Suppose a student takes the SAT test twice. One of the two times, she scores a 600 on the SAT Math because she got 75 questions right out of 100 and the other time she scored an 800, getting all 100 questions right. Which score should the college admissions officers use to most accurately assess her true ability or should they simply average them and think a 700 (80 correct questions) most accurately represents her potential. The answer? They should use the 800. This is because if her true ability was at 600 or even 700, it would be virtually impossible to “get lucky” and guess the correct answer on all of the remaining 30 or 20 problems she did not know how to solve. It’s easy to calculate. The chance of guessing correctly on 30 questions in a row where each question has five possible choices is 1/5^30. The likelihood of guessing correctly on 20 questions is 1/5^20. These are virtually zero. Just take four questions. Guessing correctly occurs 1/5 x 1/5 x 1/5 x 1/5 or only one time in 625. Imagine how remote the odds are at 20 guesses or 30.

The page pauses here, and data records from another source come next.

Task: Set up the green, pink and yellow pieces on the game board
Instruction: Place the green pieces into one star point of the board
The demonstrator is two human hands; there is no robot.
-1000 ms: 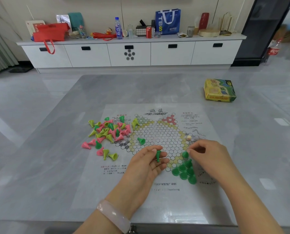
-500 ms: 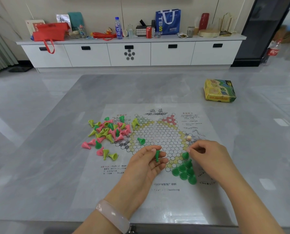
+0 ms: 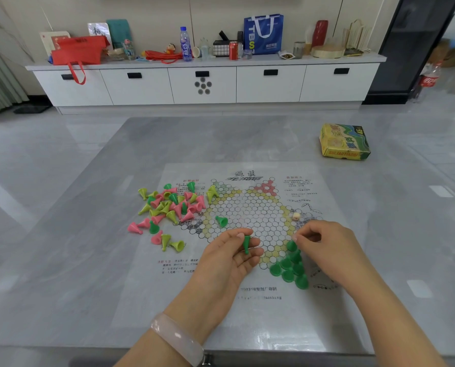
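Observation:
The paper game board (image 3: 247, 207) lies flat on the grey table. My left hand (image 3: 229, 258) rests palm up on its near edge and pinches one green cone piece (image 3: 246, 243) between thumb and fingers. My right hand (image 3: 327, 250) has its thumb and forefinger closed on the tip of the topmost piece (image 3: 291, 245) of a green cluster (image 3: 290, 268) standing in the board's near right corner. One green piece (image 3: 221, 221) lies alone on the board. A mixed pile of green, pink and yellow pieces (image 3: 170, 205) sits at the board's left.
A small die (image 3: 296, 216) lies on the board's right side. The yellow-green game box (image 3: 344, 141) stands on the table at the far right. A white sideboard (image 3: 202, 83) crowded with bags and bottles runs along the back wall.
Almost nothing has moved. My left hand has lifted its green piece slightly, and my right hand stays at the top of the green cluster.

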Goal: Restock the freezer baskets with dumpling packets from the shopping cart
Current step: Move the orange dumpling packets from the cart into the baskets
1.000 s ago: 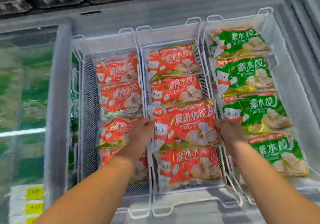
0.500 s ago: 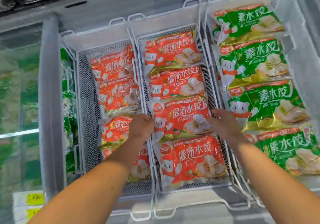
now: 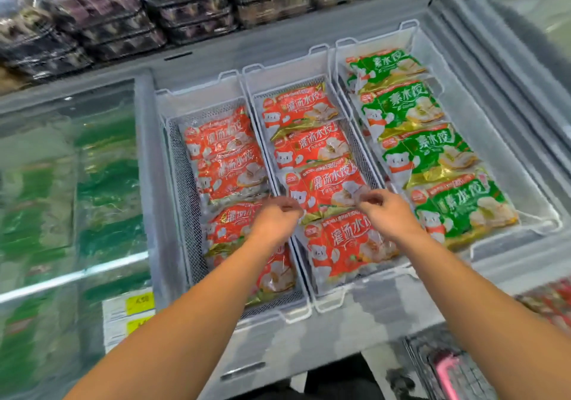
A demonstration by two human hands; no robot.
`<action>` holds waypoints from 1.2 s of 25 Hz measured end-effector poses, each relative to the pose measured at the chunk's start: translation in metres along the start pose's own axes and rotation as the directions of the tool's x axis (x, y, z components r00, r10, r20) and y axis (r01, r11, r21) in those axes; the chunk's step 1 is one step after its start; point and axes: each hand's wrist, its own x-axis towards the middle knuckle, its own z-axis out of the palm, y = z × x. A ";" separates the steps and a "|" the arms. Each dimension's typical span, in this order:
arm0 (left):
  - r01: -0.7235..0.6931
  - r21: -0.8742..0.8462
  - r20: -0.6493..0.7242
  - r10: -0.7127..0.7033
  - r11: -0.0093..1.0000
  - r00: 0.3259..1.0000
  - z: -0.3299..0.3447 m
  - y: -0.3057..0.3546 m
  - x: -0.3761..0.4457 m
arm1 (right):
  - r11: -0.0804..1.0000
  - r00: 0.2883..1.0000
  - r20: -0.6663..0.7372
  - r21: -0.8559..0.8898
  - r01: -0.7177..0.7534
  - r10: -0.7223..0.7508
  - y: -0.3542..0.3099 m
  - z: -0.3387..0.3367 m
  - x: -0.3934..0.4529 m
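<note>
Three white wire baskets sit in the open freezer. The left basket [image 3: 185,202] and the middle basket [image 3: 364,165] hold red dumpling packets; the right basket [image 3: 543,214] holds green ones. The third red packet [image 3: 324,188] lies flat in the middle basket's row. My left hand [image 3: 275,222] hovers over the divide between the left and middle baskets, fingers loosely curled and holding nothing. My right hand [image 3: 387,212] hovers at the packet's right end, also empty.
A sliding glass lid [image 3: 71,183] covers the freezer section to the left, with yellow price tags [image 3: 139,302] below it. Stacked dark trays [image 3: 123,19] line the shelf behind. The shopping cart [image 3: 448,368] with a pink handle stands at the bottom right.
Both hands have let go of the red packet, which now lies in the middle basket, and have lifted back towards me. The camera has pulled back and tilted.
</note>
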 end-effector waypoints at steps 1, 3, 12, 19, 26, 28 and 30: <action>-0.047 -0.007 0.020 0.047 0.999 0.999 0.001 -0.004 -0.013 | 0.999 0.999 -0.042 0.047 0.007 -0.005 0.004 0.001 -0.020; -0.136 -0.007 0.049 0.136 0.991 0.989 0.006 -0.013 -0.037 | 0.995 0.994 -0.106 0.097 0.022 -0.012 0.016 0.002 -0.060; -0.383 -0.040 0.308 0.376 0.923 0.874 0.095 0.002 -0.133 | 0.958 0.890 -0.390 0.248 -0.144 0.235 0.159 -0.030 -0.211; -0.460 0.081 0.497 0.364 0.884 0.788 0.218 0.033 -0.191 | 0.841 0.776 -0.421 0.479 -0.250 0.470 0.284 -0.060 -0.292; -0.471 0.287 0.609 0.220 0.834 0.762 0.370 0.045 -0.232 | 0.709 0.728 -0.288 0.602 -0.367 0.622 0.418 -0.089 -0.327; -0.450 0.316 0.626 0.173 0.835 0.761 0.402 0.045 -0.233 | 0.684 0.715 -0.274 0.627 -0.374 0.643 0.443 -0.095 -0.326; -0.439 0.353 0.631 0.136 0.826 0.764 0.431 0.046 -0.230 | 0.662 0.688 -0.277 0.642 -0.388 0.671 0.464 -0.103 -0.320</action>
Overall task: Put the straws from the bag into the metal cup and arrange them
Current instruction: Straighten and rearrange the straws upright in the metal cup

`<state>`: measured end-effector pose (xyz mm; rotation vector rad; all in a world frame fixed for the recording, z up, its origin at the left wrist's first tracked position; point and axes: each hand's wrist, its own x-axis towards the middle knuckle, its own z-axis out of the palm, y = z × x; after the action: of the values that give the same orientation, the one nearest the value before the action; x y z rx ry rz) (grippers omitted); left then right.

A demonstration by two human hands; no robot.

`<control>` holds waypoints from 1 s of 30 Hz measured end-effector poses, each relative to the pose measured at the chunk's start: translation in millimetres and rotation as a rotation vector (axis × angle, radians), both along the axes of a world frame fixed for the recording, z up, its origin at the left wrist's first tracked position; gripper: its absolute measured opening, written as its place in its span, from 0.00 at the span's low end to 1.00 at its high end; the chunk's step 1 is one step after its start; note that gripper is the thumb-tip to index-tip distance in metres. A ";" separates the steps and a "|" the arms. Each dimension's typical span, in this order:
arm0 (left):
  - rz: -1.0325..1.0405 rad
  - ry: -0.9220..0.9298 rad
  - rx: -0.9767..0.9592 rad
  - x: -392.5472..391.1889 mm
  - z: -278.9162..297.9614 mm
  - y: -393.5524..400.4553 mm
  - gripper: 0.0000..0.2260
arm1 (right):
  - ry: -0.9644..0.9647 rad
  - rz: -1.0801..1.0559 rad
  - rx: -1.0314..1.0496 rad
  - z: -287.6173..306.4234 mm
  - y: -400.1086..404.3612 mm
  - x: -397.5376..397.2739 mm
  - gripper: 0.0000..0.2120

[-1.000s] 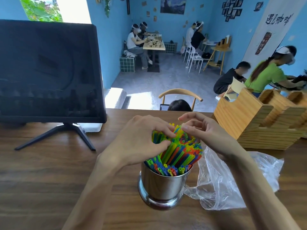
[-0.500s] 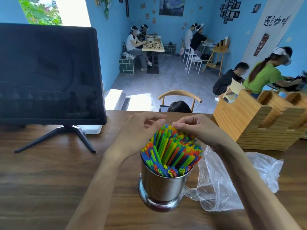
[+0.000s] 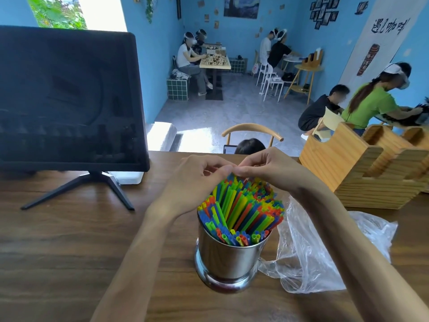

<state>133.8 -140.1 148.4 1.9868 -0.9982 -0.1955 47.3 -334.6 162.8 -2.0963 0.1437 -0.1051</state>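
Note:
A shiny metal cup (image 3: pixel 226 259) stands on the wooden table (image 3: pixel 69 240), packed with a bundle of coloured straws (image 3: pixel 243 210) that lean away from me. My left hand (image 3: pixel 195 182) and my right hand (image 3: pixel 271 168) curve around the far tips of the straws, fingertips meeting above the back of the bundle. Both hands have curled fingers touching the straw tips; whether either pinches a straw is hidden. A crumpled clear plastic bag (image 3: pixel 325 256) lies flat on the table right of the cup, partly under my right forearm.
A black monitor (image 3: pixel 67 101) on a stand fills the left rear of the table. A wooden slotted holder (image 3: pixel 362 168) sits at the right rear. Beyond the table edge are a chair back (image 3: pixel 253 131) and several seated people in a blue room.
Both hands moved from the top of the bundle to its far side, and their fingertips came together. The straws now show more openly and lean farther back.

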 end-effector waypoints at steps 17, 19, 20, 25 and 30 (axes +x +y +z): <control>-0.052 0.101 -0.456 -6.4 33.3 -13.9 0.03 | -0.684 -0.125 0.055 46.5 24.2 -9.4 0.08; -0.028 0.153 -0.641 -7.5 41.2 -12.4 0.04 | -0.552 -0.059 0.040 39.5 17.4 -11.0 0.14; -0.023 0.182 -0.731 -7.8 45.0 -11.6 0.06 | -0.464 -0.008 0.041 34.2 15.8 -12.1 0.17; 0.007 0.315 -0.970 -7.1 48.9 -9.4 0.09 | -0.404 0.069 0.108 10.5 11.0 -23.7 0.08; 0.042 0.415 -0.994 -9.6 35.7 -8.6 0.10 | -0.560 -0.063 0.452 11.8 1.6 -38.5 0.10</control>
<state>124.2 -148.7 184.2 0.9967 -0.5913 -0.0569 8.8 -333.0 174.6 -1.5463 -0.1001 -0.6308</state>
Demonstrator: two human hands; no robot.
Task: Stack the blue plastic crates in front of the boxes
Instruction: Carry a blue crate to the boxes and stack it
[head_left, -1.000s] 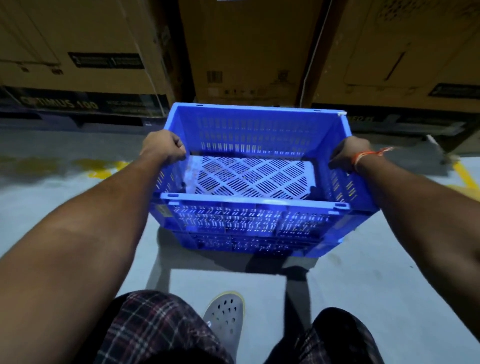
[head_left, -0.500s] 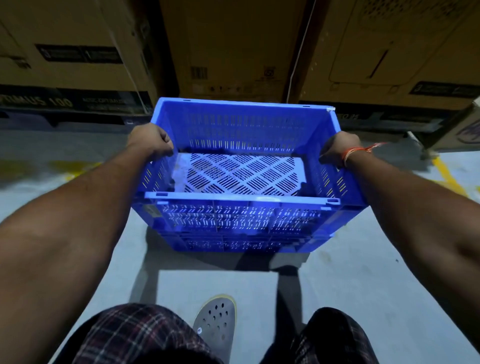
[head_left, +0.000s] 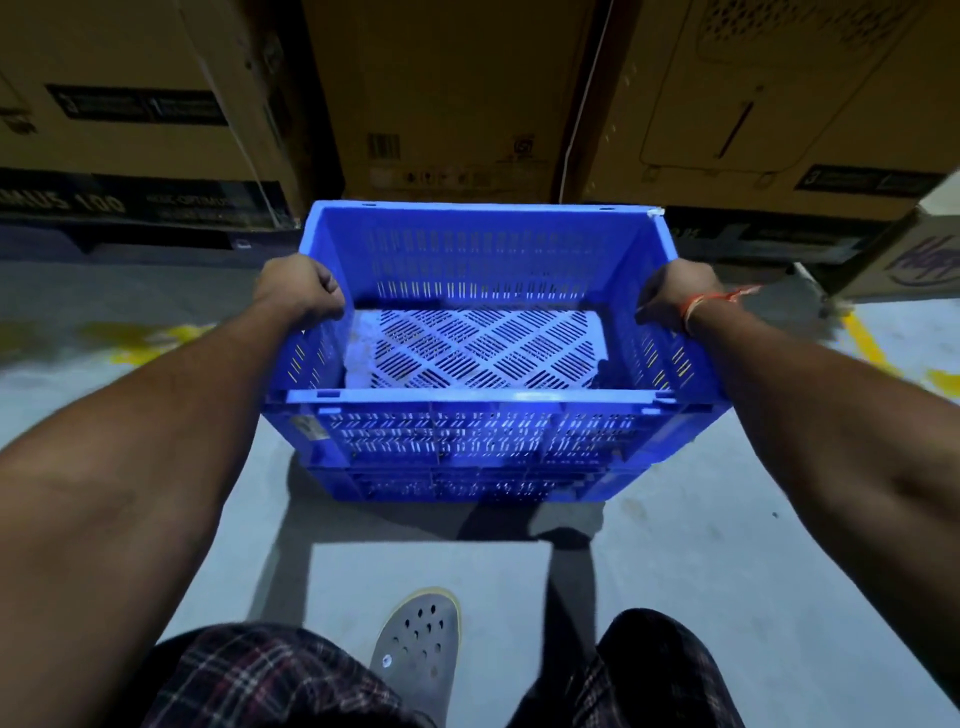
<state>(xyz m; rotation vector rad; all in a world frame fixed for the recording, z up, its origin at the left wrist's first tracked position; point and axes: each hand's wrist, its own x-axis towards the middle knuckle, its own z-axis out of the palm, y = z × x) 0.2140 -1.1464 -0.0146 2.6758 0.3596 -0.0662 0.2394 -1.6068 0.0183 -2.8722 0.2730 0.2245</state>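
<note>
A view looking down along two bare forearms at a blue plastic crate (head_left: 483, 358) with slotted walls and a lattice floor. The left hand (head_left: 298, 291) curls its fingers over the crate's left rim, and the right hand (head_left: 672, 293), with an orange thread (head_left: 709, 304) tied at the wrist, grips the right rim the same way. The crate sits directly above a second blue crate (head_left: 467, 486), whose front wall shows beneath it on the grey concrete floor (head_left: 701, 571); whether the two touch cannot be told. Just behind stand large brown cardboard boxes (head_left: 447, 98). Yellow floor markings (head_left: 867, 345) lie at both sides. At the bottom edge are plaid trousers (head_left: 270, 680) and a grey perforated clog (head_left: 418, 644).
</note>
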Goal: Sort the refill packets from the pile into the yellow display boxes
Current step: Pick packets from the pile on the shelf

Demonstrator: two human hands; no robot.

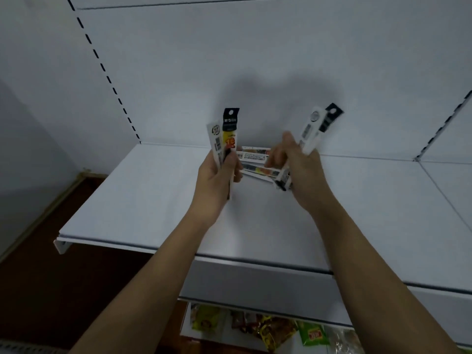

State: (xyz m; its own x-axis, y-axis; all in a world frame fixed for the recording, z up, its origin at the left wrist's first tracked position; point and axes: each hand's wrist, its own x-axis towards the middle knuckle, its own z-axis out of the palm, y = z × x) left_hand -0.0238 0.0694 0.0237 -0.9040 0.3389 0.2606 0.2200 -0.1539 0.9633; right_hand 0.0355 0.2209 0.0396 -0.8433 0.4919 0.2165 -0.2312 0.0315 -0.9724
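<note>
My left hand (pixel 218 175) grips two upright refill packets (pixel 226 135) above the white shelf (pixel 132 200): a white one with a barcode and a yellow one with a black top. My right hand (pixel 297 164) holds two more packets (pixel 315 129), one white and one black, tilted to the right, their lower ends sticking out below the palm. Between the hands a small pile of packets (pixel 255 159) lies flat on the shelf near the back panel. No yellow display box is in view.
The shelf's front edge (pixel 255 261) runs across under my forearms. A lower shelf holds several colourful snack bags (pixel 268 328). A dark floor (pixel 51 277) lies to the left. A second shelf bay (pixel 449 180) adjoins on the right.
</note>
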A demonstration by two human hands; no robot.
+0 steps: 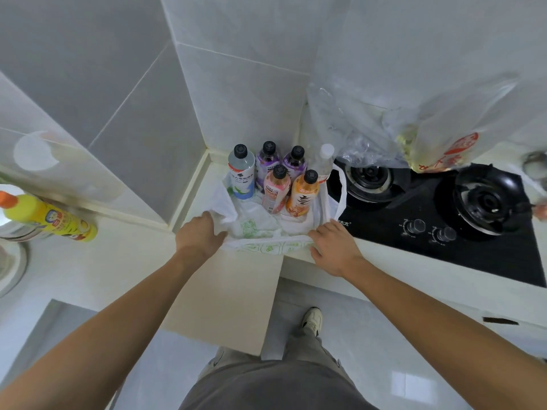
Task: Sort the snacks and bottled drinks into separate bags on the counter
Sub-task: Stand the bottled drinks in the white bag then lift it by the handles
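Observation:
A white plastic bag [266, 247] with green print lies spread wide on the counter corner. Several bottled drinks stand upright in it: a teal one [241, 176], two purple ones [268, 164], a pink one [276, 189], an orange one [302, 193] and a clear one with a white cap [324, 161]. My left hand [198, 235] grips the bag's near-left rim. My right hand [333, 247] grips the near-right rim. A second, clear bag [384, 119] with red print and yellowish contents hangs over the stove; its contents are blurred.
A black two-burner gas stove [444, 232] lies right of the bag, with two knobs near its front. A yellow spray bottle [44, 217] with an orange cap stands at the left by a sink [11, 261]. Tiled walls close the corner behind the bottles.

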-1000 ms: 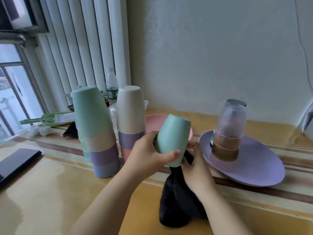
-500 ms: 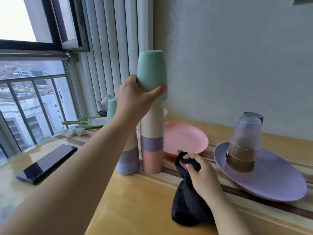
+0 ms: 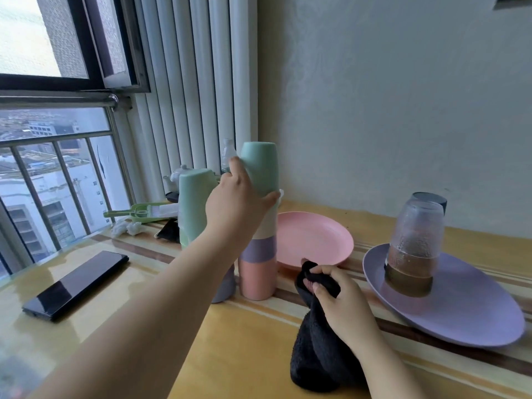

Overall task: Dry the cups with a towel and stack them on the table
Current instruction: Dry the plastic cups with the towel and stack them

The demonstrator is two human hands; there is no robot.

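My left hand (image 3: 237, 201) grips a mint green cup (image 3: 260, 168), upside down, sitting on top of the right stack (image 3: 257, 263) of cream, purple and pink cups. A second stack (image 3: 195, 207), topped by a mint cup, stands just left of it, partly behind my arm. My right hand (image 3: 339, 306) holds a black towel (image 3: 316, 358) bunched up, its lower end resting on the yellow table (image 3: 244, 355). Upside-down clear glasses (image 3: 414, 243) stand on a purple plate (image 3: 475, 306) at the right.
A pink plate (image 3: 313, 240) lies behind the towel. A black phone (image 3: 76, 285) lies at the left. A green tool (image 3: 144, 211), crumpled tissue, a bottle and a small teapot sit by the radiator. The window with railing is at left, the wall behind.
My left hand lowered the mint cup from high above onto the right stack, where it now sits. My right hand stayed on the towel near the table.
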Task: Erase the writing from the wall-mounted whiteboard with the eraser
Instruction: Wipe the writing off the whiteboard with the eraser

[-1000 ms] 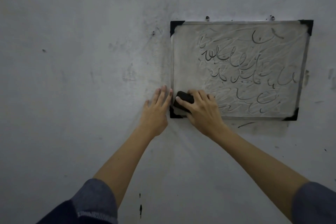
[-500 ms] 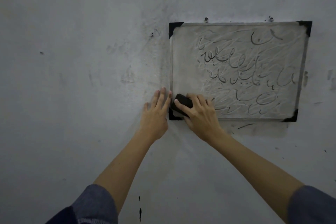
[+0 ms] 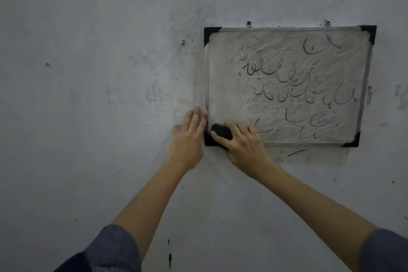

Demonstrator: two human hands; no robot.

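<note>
Rubbing whiteboard (image 3: 223, 86) bottom-left corner — right hand (image 3: 244, 149) holds eraser (image 3: 220, 131), left hand (image 3: 187, 137) flat, fingers spread on wall (image 3: 88, 73). Left strip clean — most writing (image 3: 293, 88) left.

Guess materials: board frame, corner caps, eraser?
Whiteboard frame: thin silvery strip with a dull sheen, likely aluminium. Corner caps: matte black triangles, probably plastic. Eraser: dark, matte, rounded block under the right hand; foam or felt, but too dim to tell.

Board (image 3: 223, 86) from 12 to 3 o'clock of the eraser (image 3: 221, 133): open.
9 o'clock: left hand (image 3: 187, 139) blocks.
</note>
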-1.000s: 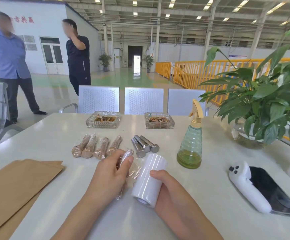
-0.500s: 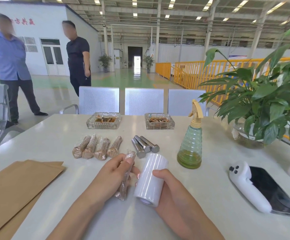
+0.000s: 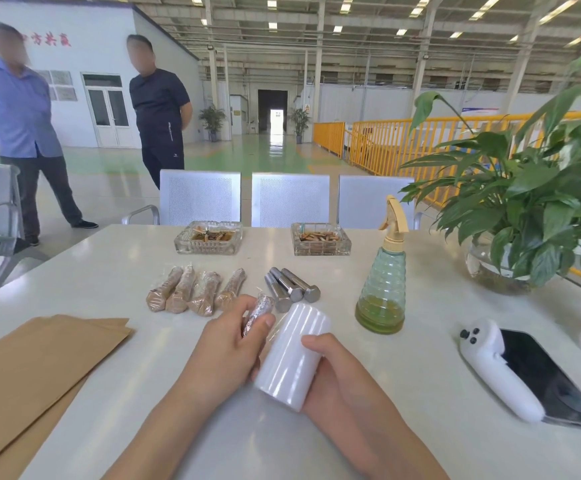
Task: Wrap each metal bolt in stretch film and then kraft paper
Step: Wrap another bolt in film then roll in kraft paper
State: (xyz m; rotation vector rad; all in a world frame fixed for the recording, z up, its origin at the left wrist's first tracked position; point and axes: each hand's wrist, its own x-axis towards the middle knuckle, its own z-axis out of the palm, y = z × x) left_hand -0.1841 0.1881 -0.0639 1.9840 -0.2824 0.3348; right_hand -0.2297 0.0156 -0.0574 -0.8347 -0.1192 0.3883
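Bolt (image 3: pixel 257 315) now pulled against film roll (image 3: pixel 294 355).

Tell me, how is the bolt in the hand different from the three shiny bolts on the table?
The bolt in the left hand is covered in crinkly clear film; the three bare bolts are smooth, uncovered metal. The held bolt is gripped and lifted off the table; the bare ones lie side by side on it, untouched. All look like silvery metal.

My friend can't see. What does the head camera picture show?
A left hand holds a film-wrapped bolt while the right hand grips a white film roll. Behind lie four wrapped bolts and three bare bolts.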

Now that we’ve established that the 800 wasn’t a fluke (the result of lucky guessing), what about the 600? Could it be a fluke? Sure! Maybe her boyfriend broke up with her the week before the test and she was too upset to concentrate. Maybe her mind was on her grandmother’s illness or her family’s financial troubles or that ugly thing one of her classmates said to her going into the exam center. There are lots of possible reasons the 600 might not represent her true aptitude.
We all have an intuitive sense that this is right. Moleculecular bonds are always vibrating in different directions, say, in the materials used to build an airplane engine or in its fuselage. It probably wouldn’t be a good thing if all the bonds vibrated in the exact same direction at the same time, six miles up in the air but we all feel comfortable sitting in that plane because the likelihood of that happening is infinitesimally small. There are just too many ways for the bonds to vibrate in oblique directions mostly cancelling each other out and only one way for them to all vibrate in the same direction. The odds of it happening, one divided by the gozillion different ways the bonds could vibrate at all angles to each other, are too low for it to be feared.
IF THEY HAD ONLY LISTENED, December 27, 2021
I enjoyed reading the simplicity of this argument. It has been so intuitively obvious to me that Cov Sars-2 is an engineered bioweapon created in a lab and the reasoning here supports that idea. As a person who did extremely well on the Med Cats (but only took it once) I appreciate that reasoning also.
Thank you, my friend. This is a very well-reasoned essay.